A point that gets missed is that the adjustable gas block becomes a part of the gas system, and it’s the same gas system that was overactive. And it was overactive because it contained just too doggone much high-pressure, really. Hot gas.
And this adjustable gas block is in the same location. The main cause of the excessive gas effect is the gas port location being closer to the chamber.
Adjustable gas blocks won’t last forever, and neither does the adjustment that was once carefully put on it. They get dirty and the heat erodes the innards.
Look in the barrel of a well-worn AR-15 and you’ll see an eroded area just beyond (toward the muzzle) the gas port.
That’s from flame-cutting, the same culprit as what causes chamber throat erosion. The trick is that, after time, the adjustable gas block may not remain adjustable.
Both the erosion and the carbon deposits that get into the valving effectively alter the pressure, getting into and then through the system. This is one area of some difference in the restricting or venting designs, but the result is that function will change.
And there’s a chance nothing can be done about that. I’ve seen them lock, slap-up and no longer adjust.
A Couple Words of Caution
Do not run adjustable gas systems on a pistol-length gun! It will not work well and it will not work long. I also won’t run one on a carbine-length setup for the same reasons.
There’s such a huge dose of hot gas hitting the block interior that it’s not going to hang out over the long haul. And. There has to be enough pressure in the system to cycle reliably.
With the already-abbreviated volume available within the system, there’s less room for error in a short system respecting “enough.” Longer systems are more flexible.
Again, I can recommend adjustable blocks only for use on rifle-length systems. The block is then far enough away that the already-milder dose of excessive gas won’t hurt it… as much.
Two tips on getting the best performance over the longest life with an adjustable block:
- Don’t get too greedy on restricting gas flow into the system. Get function 100 percent and then open it up at least a little bit more. This is very important for a gun that may be used in different temperatures and with different brands of ammo.
- Shop for a block that can be cleaned and rebuilt, and then clean and rebuild it! I can’t say for certain how many rounds should pass between refurbishings, but I’d sure check it after 1,500.
Alternatives for Adjustable Gas Systems
I quickly and freely admit that, in some instances, retrofitting an adjustable gas block onto a problematic gun might seem like the most direct and easy solution, and that could be, in fact, right. That is also one of the reasons for their popularity.
However! If you decide that you have to have one to make the gun work, look for solutions elsewhere. There are easier solutions.
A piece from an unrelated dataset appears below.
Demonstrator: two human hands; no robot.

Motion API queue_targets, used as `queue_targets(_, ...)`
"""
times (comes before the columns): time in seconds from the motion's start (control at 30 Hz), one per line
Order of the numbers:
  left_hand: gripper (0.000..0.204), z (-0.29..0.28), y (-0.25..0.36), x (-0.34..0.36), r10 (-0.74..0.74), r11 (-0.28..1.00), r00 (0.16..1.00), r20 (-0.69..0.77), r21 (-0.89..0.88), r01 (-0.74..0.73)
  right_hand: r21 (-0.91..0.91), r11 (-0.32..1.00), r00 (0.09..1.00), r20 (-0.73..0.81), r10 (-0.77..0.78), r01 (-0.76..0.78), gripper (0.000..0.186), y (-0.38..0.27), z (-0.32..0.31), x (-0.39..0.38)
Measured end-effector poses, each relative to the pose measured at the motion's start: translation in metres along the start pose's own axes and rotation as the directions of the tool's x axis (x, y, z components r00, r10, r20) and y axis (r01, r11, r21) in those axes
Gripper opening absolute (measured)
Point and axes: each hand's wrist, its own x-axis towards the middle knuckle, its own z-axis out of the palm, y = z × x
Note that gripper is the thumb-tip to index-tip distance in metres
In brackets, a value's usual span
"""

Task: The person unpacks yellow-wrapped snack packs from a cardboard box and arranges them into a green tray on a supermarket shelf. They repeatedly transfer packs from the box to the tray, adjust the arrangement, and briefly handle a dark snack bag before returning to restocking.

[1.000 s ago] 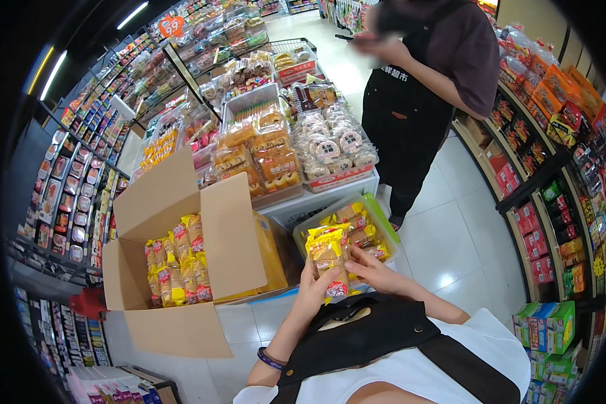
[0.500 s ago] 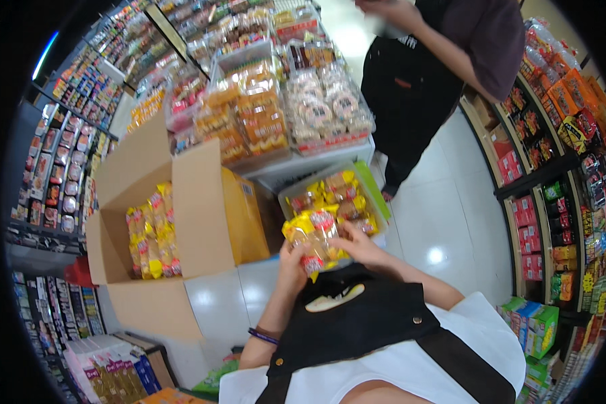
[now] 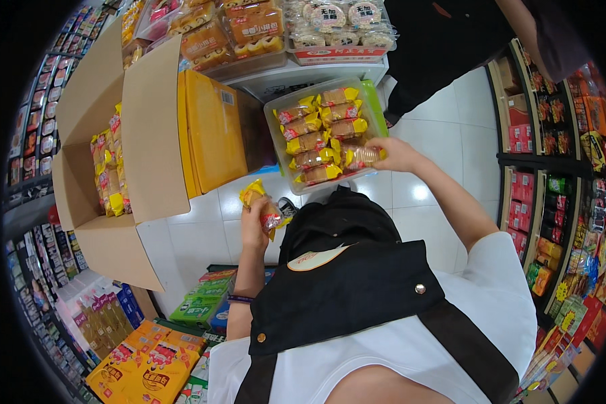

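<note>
Yellow-ended clear wrapping covers the packet (image 3: 252, 195) gripped in the left hand (image 3: 252, 227), near the lower left of a plastic bin (image 3: 281, 146). The right hand (image 3: 400, 155) has its fingers on another packet (image 3: 361, 157) in the bin's lower right; whether they grip it, I cannot tell. Similar packets (image 3: 310, 143) lie alongside, and an open cardboard box (image 3: 156, 128) stands left

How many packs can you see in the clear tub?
9 packs show in the tub: five down the left, three at upper right, one lower right, touched by the right hand. More may be hidden.
</note>
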Motion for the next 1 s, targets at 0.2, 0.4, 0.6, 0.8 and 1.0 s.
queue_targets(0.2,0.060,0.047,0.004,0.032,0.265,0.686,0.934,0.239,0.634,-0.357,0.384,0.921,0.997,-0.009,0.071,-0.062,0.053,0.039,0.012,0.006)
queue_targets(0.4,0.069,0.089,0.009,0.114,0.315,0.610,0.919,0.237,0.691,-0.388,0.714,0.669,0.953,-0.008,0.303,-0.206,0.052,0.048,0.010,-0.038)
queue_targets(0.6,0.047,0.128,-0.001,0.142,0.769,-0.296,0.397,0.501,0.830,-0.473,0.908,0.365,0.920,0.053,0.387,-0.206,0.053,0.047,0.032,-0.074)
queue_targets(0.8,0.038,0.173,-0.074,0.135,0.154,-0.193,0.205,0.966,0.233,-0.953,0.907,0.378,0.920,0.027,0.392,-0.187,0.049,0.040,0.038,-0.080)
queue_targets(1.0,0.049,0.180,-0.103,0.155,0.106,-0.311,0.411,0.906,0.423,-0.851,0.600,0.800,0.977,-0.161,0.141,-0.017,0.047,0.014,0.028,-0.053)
Ramp up buffer weight and also buffer spring power, for example. Both delay bolt unlocking to give a little more time for pressures to drop.
Next time around, though, the far and away best solution to reduce the effects of excessive gas port pressure is to locate the gas port farther forward.
I very strongly recommend installing a “mid-length” gas system on any 5.56/.223 carbine (port location +2 inches ahead compared to carbine), and I also recommend moving the port out to carbine location on an AR-platform pistol in the same chambering.
If, and only if, you can live with a long enough barrel to make that possible. An 11.5-inch can work with that location.
How to Tune an Adjustable Block
Finally, before I end this post, I thought I’d include a section on tuning these adjustable gas systems.
After umpteen years of messing with these things, I suggest closing it down all the way to start. Load only one round at a time (an empty magazine is sitting in the gun, round chambered). Shoot and test. Open the valve apparatus until the bolt locks back.
Then test it with a few magazine-fed rounds. And then open the doggone thing another fourth of a turn! Play it safe. The reason for the empty magazine is because it takes a little more to trip the bolt latch than to feed the next round.
I also, when possible, put a drop of light-duty threadlocker on the adjusting screw. That keeps it in place and reduces the likelihood of corrosion.